Detect failures and ensure high availability

On the Safe Side

Corosync and Pacemaker

Corosync has become the standard bearer of everything cluster-related in Linux. Almost all modern Linux distributions support the framework, which also is available in their respective package repositories. Corosync is a cluster engine, and more technically, it's a communication system or messaging layer. Corosync's purpose is to monitor both cluster state and quorum.

Pacemaker is a cluster resource manager. When you enable a particular resource agent catering to a specific set of tasks or applications, Pacemaker ensures that it's running on the node on which it's designated to run. If that node fails, Pacemaker redirects that resource over to another node within the same cluster.


DRBD (distributed replicated block device) [1] is implemented as both a kernel module and userspace management applications.
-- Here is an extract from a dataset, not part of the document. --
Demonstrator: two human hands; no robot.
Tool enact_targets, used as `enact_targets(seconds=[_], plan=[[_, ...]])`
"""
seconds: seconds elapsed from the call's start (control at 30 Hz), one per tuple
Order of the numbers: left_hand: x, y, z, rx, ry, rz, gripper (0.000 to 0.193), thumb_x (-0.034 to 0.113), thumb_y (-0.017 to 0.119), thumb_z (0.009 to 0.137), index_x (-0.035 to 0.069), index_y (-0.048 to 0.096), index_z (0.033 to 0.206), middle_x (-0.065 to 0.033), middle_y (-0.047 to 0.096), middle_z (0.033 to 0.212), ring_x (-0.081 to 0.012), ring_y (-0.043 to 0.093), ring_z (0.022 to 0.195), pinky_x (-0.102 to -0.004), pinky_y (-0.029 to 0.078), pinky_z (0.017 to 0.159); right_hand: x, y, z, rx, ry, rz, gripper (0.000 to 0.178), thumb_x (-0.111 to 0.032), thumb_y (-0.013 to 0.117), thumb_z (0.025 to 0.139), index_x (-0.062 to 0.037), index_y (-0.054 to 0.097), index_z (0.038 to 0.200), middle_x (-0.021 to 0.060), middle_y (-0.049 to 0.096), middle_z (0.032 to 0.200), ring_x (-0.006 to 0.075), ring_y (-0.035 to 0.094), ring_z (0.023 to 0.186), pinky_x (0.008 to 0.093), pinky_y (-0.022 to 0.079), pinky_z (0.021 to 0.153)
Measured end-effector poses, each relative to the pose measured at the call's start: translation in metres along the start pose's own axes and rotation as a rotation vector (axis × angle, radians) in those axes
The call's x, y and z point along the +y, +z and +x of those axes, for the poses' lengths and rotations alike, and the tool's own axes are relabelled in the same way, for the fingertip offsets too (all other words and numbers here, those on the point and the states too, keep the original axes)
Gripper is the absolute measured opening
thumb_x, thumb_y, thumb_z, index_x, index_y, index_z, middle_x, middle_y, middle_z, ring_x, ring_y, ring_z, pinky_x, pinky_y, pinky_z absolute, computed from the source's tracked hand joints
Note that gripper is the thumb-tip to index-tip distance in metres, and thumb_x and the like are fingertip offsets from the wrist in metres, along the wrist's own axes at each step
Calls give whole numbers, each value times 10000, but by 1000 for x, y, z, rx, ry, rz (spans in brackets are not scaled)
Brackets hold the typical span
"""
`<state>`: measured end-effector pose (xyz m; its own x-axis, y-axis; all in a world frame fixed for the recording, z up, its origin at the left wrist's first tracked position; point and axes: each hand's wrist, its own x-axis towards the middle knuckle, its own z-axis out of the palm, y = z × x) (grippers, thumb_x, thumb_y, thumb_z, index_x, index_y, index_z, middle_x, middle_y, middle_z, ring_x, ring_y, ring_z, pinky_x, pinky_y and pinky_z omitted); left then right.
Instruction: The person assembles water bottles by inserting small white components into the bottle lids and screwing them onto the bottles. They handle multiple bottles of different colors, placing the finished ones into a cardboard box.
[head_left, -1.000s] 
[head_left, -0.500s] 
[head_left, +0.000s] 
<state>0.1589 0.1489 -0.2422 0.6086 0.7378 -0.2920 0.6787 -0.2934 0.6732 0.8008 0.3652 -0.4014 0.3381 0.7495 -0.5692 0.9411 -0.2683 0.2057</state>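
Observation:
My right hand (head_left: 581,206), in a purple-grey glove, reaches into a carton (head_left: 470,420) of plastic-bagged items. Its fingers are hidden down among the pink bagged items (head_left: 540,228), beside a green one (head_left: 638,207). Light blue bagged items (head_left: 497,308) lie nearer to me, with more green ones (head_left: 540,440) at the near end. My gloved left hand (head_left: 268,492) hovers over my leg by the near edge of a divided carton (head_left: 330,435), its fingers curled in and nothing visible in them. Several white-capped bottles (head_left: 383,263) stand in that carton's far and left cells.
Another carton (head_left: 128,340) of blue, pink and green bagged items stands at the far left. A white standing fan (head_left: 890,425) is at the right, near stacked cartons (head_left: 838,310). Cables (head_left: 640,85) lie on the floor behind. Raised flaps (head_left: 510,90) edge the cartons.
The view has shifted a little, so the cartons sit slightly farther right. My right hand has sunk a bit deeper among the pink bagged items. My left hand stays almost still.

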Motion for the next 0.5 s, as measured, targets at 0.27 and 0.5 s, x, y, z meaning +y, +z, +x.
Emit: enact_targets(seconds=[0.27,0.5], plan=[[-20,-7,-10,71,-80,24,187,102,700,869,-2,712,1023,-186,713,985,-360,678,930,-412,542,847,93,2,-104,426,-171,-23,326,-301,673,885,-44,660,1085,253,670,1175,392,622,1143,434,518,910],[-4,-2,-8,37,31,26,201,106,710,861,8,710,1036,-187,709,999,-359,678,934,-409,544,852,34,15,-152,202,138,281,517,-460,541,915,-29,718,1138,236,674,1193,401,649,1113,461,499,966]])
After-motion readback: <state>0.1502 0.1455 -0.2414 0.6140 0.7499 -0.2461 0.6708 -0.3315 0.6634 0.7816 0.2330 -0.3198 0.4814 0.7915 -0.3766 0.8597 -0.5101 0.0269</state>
It's developed by LINBIT, and as the name implies, the sole purpose of this framework is to replicate block devices across multiple distributed machines configured in a cluster. This method of replication is similar, but not identical, to that of a RAID 1 mirror (Figure 2). DRBD is typically configured for a high-availability environment, wherein one server acts as the primary server, making its underlying DRBD block device available to a specific set of services or applications, while all its updates are distributed across the cluster. The volumes on the remaining servers are always kept consistent with the primary server.

Figure 2: A high-level layout of the DRBD architecture and design showing where DRBD sits in the Linux kernel storage stack. © Courtesy of LINBIT

Configuring Servers

In this example, I configure a cluster consisting of two servers hosting data. When the data is updated to the one server, under the hood, DRBD will replicate it to the secondary server and its block storage. This scenario will be ideal when services such as NFS are hosted and the primary node becomes unresponsive or fails. Access to the necessary file-sharing services and its file content will continue uninterrupted.

Both hosts have the exact same configuration, and I will be using a secondary (local) drive with the exact same capacity on each, /dev/sdb:

$ cat /proc/partitions|grep sd
   8        0   10485760 sda
   8        1       1024 sda1
   8        2    1835008 sda2
   8        3    8647680 sda3
   8       16   20971520 sdb

It is extremely important that both nodes in the cluster see one another in the network and can access the companion node by its hostname. If not, then be sure to modify your /etc/hosts file to address that requirement. If you are not sure about whether your hosts can reach each other, a simple ping or ssh from one to the other should provide the answer (Listing 1).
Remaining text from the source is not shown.